→ **Task input**:
════════

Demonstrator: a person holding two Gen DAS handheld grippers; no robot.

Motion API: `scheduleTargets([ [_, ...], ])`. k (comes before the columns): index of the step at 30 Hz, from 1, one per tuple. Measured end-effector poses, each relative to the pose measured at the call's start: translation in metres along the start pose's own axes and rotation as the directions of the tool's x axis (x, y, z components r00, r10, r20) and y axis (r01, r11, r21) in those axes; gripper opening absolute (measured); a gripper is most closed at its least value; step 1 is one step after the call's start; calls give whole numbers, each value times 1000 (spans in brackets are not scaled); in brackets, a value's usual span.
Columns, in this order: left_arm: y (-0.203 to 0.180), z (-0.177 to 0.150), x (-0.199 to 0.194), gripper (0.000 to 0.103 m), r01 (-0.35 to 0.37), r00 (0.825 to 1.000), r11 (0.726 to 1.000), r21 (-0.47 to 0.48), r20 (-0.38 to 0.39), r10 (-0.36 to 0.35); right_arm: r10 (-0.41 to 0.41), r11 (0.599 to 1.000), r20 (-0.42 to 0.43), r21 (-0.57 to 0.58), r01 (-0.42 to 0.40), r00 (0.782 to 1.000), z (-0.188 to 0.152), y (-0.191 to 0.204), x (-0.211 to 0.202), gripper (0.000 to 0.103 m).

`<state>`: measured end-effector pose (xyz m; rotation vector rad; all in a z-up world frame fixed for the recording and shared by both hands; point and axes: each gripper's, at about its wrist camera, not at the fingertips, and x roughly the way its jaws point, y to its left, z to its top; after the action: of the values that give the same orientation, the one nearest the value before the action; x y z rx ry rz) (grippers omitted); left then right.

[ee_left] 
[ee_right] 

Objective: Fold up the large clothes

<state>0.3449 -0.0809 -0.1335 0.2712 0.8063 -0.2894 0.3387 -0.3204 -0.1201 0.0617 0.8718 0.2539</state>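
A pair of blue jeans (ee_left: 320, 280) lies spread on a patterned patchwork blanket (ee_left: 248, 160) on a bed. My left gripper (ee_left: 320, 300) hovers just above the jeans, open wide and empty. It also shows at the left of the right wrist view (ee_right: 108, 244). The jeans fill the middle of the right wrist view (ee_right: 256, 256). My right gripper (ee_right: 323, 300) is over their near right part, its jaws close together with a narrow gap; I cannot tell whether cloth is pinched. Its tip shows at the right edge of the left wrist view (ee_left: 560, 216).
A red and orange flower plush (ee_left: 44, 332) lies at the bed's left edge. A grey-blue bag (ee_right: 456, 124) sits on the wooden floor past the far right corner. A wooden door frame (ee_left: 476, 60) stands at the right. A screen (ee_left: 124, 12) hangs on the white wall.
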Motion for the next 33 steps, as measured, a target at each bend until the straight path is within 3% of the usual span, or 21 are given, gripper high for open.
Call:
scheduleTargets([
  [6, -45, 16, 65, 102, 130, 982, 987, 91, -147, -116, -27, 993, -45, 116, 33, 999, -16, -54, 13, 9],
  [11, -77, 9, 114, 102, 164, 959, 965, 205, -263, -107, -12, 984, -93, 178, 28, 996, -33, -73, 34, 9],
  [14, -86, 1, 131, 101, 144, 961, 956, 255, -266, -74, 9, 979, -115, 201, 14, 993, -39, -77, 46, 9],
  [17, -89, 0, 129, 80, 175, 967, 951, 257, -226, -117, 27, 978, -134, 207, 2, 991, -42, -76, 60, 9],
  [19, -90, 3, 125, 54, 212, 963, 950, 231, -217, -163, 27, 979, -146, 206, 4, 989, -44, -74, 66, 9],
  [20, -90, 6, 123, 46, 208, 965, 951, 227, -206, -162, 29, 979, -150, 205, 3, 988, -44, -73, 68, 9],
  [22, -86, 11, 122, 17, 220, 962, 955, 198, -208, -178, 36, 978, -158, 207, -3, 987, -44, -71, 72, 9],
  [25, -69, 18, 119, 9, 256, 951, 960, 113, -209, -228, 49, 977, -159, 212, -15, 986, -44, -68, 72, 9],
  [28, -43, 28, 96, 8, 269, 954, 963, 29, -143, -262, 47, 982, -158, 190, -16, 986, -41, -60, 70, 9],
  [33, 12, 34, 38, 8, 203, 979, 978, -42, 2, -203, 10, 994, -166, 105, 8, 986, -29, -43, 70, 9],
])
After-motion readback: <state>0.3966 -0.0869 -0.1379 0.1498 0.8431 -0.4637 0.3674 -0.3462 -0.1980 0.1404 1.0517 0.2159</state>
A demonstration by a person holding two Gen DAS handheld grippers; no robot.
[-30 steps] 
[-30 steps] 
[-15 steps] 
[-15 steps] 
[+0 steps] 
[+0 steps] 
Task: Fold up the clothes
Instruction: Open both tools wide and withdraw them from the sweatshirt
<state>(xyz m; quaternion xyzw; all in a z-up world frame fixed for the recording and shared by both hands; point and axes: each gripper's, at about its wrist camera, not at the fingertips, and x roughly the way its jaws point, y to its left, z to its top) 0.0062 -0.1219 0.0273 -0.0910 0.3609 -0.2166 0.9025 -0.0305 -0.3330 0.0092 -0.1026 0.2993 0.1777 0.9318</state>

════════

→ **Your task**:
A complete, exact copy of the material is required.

→ **Your response**:
Demonstrator: a person holding two Gen DAS handheld grippers; no robot.

Motion API: `scheduleTargets([ [_, ...], ])`. k (comes before the columns): index of the step at 30 Hz, from 1, one per tuple. Measured end-effector poses, each relative to the pose measured at the call's start: translation in metres along the start pose's own axes and rotation as the directions of the tool's x axis (x, y, z components r00, r10, r20) and y axis (r01, r11, r21) in those axes; gripper opening absolute (measured); a gripper is most closed at its least value; step 1 is one step after the call's start; calls give whole numbers, each value times 1000 (spans in brackets are not scaled); in brackets, a value's usual span.
Columns, in this order: left_arm: y (-0.203 to 0.180), z (-0.177 to 0.150), x (-0.199 to 0.194), gripper (0.000 to 0.103 m), r01 (-0.35 to 0.37), r00 (0.825 to 1.000), r11 (0.726 to 1.000), r21 (-0.47 to 0.48), r20 (-0.38 to 0.39), r10 (-0.36 to 0.35); right_arm: r10 (-0.41 to 0.41), r11 (0.599 to 1.000), r20 (-0.42 to 0.43), r21 (-0.57 to 0.58), r01 (-0.42 to 0.40), r00 (0.782 to 1.000), z (-0.188 to 0.152), y (-0.191 to 0.204), x (-0.211 to 0.202), gripper (0.000 to 0.103 m).

`<state>`: measured end-effector pose (xyz m; rotation vector rad; all in a z-up world frame fixed for the recording and shared by both hands; point and axes: each gripper's, at about its wrist camera, not at the fingertips, and x roughly the way its jaws point, y to its left, z to its top; after the action: of the values that give the same orientation, the one nearest the value before the action; x y z rx ry rz) (grippers omitted); left then right.

[ee_left] 
[ee_right] 

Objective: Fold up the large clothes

<state>0.3449 -0.0809 -0.1335 0.2712 0.8063 -0.2894 0.3387 -0.3204 -0.1201 0.0617 0.8718 0.2539</state>
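A pair of blue jeans (ee_left: 320, 280) lies spread on a patterned patchwork blanket (ee_left: 248, 160) on a bed. My left gripper (ee_left: 320, 300) hovers just above the jeans, open wide and empty. It also shows at the left of the right wrist view (ee_right: 108, 244). The jeans fill the middle of the right wrist view (ee_right: 256, 256). My right gripper (ee_right: 323, 300) is over their near right part, its jaws close together with a narrow gap; I cannot tell whether cloth is pinched. Its tip shows at the right edge of the left wrist view (ee_left: 560, 216).
A red and orange flower plush (ee_left: 44, 332) lies at the bed's left edge. A grey-blue bag (ee_right: 456, 124) sits on the wooden floor past the far right corner. A wooden door frame (ee_left: 476, 60) stands at the right. A screen (ee_left: 124, 12) hangs on the white wall.
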Motion for the next 33 steps, as measured, a target at each bend until the straight path is within 3% of the usual span, or 21 are given, gripper high for open.
Call:
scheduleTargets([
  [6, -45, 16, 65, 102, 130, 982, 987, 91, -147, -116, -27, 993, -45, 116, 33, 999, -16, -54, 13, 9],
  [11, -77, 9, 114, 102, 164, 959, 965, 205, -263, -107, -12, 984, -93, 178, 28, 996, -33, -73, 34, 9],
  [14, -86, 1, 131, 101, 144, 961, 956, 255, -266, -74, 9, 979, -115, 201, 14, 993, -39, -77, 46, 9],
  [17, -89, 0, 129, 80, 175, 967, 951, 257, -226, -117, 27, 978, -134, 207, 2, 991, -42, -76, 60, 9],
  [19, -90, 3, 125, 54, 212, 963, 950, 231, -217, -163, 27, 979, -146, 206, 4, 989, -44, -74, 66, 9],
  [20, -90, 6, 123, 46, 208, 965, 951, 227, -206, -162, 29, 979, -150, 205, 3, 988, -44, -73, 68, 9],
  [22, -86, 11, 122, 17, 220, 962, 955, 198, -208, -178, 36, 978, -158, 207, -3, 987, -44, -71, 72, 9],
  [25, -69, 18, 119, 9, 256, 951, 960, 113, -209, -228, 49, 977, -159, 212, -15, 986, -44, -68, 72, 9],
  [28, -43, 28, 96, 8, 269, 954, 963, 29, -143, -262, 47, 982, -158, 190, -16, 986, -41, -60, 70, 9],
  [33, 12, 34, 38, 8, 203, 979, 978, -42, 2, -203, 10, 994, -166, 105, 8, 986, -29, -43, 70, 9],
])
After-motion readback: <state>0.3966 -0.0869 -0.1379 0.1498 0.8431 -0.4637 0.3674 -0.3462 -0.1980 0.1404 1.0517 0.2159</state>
A demonstration by a person holding two Gen DAS handheld grippers; no robot.
[-30 steps] 
[-30 steps] 
[-15 steps] 
[-15 steps] 
[+0 steps] 
[+0 steps] 
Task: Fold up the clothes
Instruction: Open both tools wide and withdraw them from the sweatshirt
<state>(xyz m; quaternion xyzw; all in a z-up world frame fixed for the recording and shared by both hands; point and axes: each gripper's, at about its wrist camera, not at the fingertips, and x roughly the way its jaws point, y to its left, z to its top) 0.0062 -0.1219 0.0273 -0.0910 0.3609 -0.2166 0.9025 -0.0305 -0.3330 0.0092 -0.1026 0.2993 0.1777 0.9318</state>

There is no more to the exercise.